Le grand jour arriva enfin, et M. Richard Avenel, de la fenêtre de sa chambre à coucher regardait la scène qui s’étendait sous ses yeux, comme jadis Annibal et Napoléon contemplèrent l’Italie du haut des Alpes. C’était une scène bien capable de satisfaire les pensées d’un conquérant et de récompenser les travaux d’un ambitieux.
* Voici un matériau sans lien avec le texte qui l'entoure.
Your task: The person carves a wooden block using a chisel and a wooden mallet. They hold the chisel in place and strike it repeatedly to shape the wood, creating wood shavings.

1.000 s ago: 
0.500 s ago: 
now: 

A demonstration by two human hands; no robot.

Sur une petite éminence étaient placés les chanteurs tyroliens, dont les grands chapeaux, les boutons dorés et les éclatantes ceintures resplendissaient au soleil. De sa fenêtre Richard apercevait aussi les musiciens hongrois qui, invisibles aux promeneurs, étaient placés au milieu d’un petit bosquet de lauriers et d’arbrisseaux d’Amérique. Au loin sur la droite, s’étendait ce que l’on nommait auparavant (horresco referens) la mare aux canards, où

Dulce sonant tenui gutture carmen aves.

Mais le talent ingénieux de l’administrateur de la fête avait converti la mare en lac suisse, en dépit des plaintes et des gémissements de l’assuetum innocuumque genus, les habitants familiers et inoffensifs avaient été bannis de leur demeure aquatique. De gros pieux garnis de branches de sapin, enfoncés les uns près des autres sur le bord du lac, donnaient aux eaux ces sombres reflets que l’on admire en Suisse. Là, près de trois vaches couvertes de rubans se trouvaient les Suissesses qui devaient faire retentir les échos de leur Ranz des vaches. À gauche, au beau milieu de la pelouse qu’elle couvrait presque en entier, s’étendait la grande tente gothique divisée en deux parties : un côté était destiné à la danse, l’autre au déjeuner.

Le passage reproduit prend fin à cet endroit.